# Task to complete
In your answer, transcribe all of the data exactly.

# Data excerpt
★ ★ ★ ★
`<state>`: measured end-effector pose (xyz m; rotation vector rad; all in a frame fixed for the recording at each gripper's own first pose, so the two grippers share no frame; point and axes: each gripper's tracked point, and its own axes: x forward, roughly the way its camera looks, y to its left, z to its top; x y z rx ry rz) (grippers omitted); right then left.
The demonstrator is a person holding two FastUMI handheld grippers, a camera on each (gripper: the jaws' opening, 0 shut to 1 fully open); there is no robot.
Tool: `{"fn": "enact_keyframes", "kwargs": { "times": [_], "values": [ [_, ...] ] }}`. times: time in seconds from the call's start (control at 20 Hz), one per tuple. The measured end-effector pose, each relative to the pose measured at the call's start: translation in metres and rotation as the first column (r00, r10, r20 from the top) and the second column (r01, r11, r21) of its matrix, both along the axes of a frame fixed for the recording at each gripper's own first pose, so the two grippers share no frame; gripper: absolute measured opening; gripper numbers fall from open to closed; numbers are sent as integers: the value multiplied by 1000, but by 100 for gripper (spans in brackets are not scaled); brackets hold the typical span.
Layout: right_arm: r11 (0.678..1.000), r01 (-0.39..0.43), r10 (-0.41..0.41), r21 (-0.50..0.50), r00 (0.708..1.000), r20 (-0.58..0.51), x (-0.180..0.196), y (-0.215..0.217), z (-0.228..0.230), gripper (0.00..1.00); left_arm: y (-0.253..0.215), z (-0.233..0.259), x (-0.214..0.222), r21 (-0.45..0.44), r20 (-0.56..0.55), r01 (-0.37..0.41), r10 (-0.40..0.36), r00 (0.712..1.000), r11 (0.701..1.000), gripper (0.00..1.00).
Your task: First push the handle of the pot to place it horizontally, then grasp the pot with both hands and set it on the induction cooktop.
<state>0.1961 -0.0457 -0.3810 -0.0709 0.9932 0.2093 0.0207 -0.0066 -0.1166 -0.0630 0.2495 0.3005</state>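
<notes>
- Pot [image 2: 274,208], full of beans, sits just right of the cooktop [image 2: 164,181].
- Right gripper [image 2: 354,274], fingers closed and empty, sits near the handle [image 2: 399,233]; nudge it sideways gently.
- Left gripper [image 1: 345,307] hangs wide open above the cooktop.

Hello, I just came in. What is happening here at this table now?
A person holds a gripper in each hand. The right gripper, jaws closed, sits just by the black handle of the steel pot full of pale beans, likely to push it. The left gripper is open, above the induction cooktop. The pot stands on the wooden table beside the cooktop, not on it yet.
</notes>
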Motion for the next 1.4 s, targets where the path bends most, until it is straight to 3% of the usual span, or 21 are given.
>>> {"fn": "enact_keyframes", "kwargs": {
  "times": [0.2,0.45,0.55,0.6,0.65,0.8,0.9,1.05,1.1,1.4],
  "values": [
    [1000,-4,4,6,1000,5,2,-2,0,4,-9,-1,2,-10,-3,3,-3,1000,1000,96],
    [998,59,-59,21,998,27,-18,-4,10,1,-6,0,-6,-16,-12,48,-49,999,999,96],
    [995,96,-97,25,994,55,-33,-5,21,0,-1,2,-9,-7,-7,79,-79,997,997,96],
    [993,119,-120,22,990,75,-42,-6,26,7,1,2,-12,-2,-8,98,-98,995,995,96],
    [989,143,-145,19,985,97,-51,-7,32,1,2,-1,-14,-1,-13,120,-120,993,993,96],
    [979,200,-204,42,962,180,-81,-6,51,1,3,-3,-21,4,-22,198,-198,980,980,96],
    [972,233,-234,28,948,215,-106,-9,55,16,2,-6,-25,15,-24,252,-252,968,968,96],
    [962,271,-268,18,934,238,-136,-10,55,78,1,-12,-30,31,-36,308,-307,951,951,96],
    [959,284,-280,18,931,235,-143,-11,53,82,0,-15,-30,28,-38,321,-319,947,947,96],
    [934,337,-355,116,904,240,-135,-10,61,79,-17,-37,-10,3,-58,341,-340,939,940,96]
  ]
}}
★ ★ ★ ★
# Response to this exercise
`<state>`: measured end-effector pose (xyz m; rotation vector rad; all in a frame fixed for the recording at each gripper's own first pose, so the two grippers share no frame; point and axes: each gripper's tracked point, and its own axes: x forward, roughly the way its camera looks, y to its left, z to its top; x y z rx ry rz) (grippers omitted); right then left.
The demonstrator is a person holding two FastUMI handheld grippers, a camera on each (gripper: the jaws' opening, 0 shut to 1 fully open); there is no robot.
Tool: `{"fn": "enact_keyframes", "kwargs": { "times": [_], "values": [ [_, ...] ] }}`. times: time in seconds from the call's start (control at 20 Hz), one per tuple. The measured end-effector pose, each relative to the pose measured at the call's start: translation in metres and rotation as the first column (r00, r10, r20 from the top) and the second column (r01, r11, r21) of its matrix, both along the axes of a frame fixed for the recording at each gripper's own first pose, so the two grippers share no frame; gripper: absolute measured opening; gripper numbers fall from open to closed; numbers are sent as integers: the value multiplied by 1000, but by 100 for gripper (spans in brackets are not scaled); brackets hold the typical span.
Layout: right_arm: r11 (0.678..1.000), r01 (-0.39..0.43), r10 (-0.41..0.41), r21 (-0.50..0.50), r00 (0.708..1.000), r20 (-0.58..0.51), x (-0.180..0.196), y (-0.215..0.217), z (-0.228..0.230), gripper (0.00..1.00); left_arm: y (-0.253..0.215), z (-0.233..0.259), x (-0.214..0.222), r21 (-0.45..0.44), r20 (-0.56..0.55), r01 (-0.37..0.41), r10 (-0.40..0.36), r00 (0.712..1.000), r11 (0.701..1.000), gripper (0.00..1.00).
Your task: First push the handle of the pot to place it horizontally, then grasp the pot with both hands and set it on the induction cooktop.
<state>0.1961 -0.0457 -0.3810 -0.0709 0.9932 0.2093 0.0207 -0.0066 -0.1166 -0.0630 0.2495 0.3005</state>
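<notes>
- Pot [image 2: 274,208], full of beans, sits just right of the cooktop [image 2: 164,181].
- Right gripper [image 2: 354,274], fingers closed and empty, sits near the handle [image 2: 399,233]; nudge it sideways gently.
- Left gripper [image 1: 345,307] hangs wide open above the cooktop.

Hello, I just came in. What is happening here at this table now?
A person holds a gripper in each hand. The right gripper, jaws closed, sits just by the black handle of the steel pot full of pale beans, likely to push it. The left gripper is open, above the induction cooktop. The pot stands on the wooden table beside the cooktop, not on it yet.
</notes>
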Motion for the next 1.4 s, targets where the path bends most, until it is straight to 3% of the usual span, or 21 are given.
>>> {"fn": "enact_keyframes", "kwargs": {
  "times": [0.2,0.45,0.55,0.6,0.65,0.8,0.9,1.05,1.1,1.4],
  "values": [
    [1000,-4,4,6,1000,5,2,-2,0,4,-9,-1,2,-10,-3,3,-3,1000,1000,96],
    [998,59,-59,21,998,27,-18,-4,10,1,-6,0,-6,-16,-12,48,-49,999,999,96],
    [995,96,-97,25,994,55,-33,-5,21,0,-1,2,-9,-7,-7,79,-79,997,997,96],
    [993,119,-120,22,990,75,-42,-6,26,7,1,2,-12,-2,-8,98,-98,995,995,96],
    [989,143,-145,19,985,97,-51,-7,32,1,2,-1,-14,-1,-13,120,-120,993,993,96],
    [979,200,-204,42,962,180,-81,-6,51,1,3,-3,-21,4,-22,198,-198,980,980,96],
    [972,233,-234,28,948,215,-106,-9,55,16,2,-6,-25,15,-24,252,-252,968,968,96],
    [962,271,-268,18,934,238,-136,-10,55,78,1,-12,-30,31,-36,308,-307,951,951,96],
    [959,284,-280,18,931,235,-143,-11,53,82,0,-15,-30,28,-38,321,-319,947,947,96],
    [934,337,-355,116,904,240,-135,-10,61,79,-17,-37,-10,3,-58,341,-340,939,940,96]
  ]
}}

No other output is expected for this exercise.